**Try it:** All lines that hold the string "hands" should be copied. Find them in the listing below.

**Given information:**
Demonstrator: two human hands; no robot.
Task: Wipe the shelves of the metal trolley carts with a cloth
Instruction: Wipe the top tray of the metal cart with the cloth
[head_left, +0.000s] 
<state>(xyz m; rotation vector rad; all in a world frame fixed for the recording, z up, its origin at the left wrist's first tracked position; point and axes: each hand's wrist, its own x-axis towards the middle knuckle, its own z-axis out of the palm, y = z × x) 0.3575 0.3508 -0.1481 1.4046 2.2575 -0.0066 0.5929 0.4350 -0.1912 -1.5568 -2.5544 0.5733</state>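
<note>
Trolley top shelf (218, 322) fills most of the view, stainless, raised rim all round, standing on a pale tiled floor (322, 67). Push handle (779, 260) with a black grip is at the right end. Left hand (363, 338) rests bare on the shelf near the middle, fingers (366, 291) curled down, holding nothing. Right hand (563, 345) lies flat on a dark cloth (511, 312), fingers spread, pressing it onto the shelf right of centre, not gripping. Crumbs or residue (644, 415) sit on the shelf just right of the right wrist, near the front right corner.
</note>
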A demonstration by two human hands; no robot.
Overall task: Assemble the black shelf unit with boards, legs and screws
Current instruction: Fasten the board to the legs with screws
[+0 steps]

**Answer section:**
Demonstrator: two human hands; no robot.
A demonstration by two human hands; no robot.

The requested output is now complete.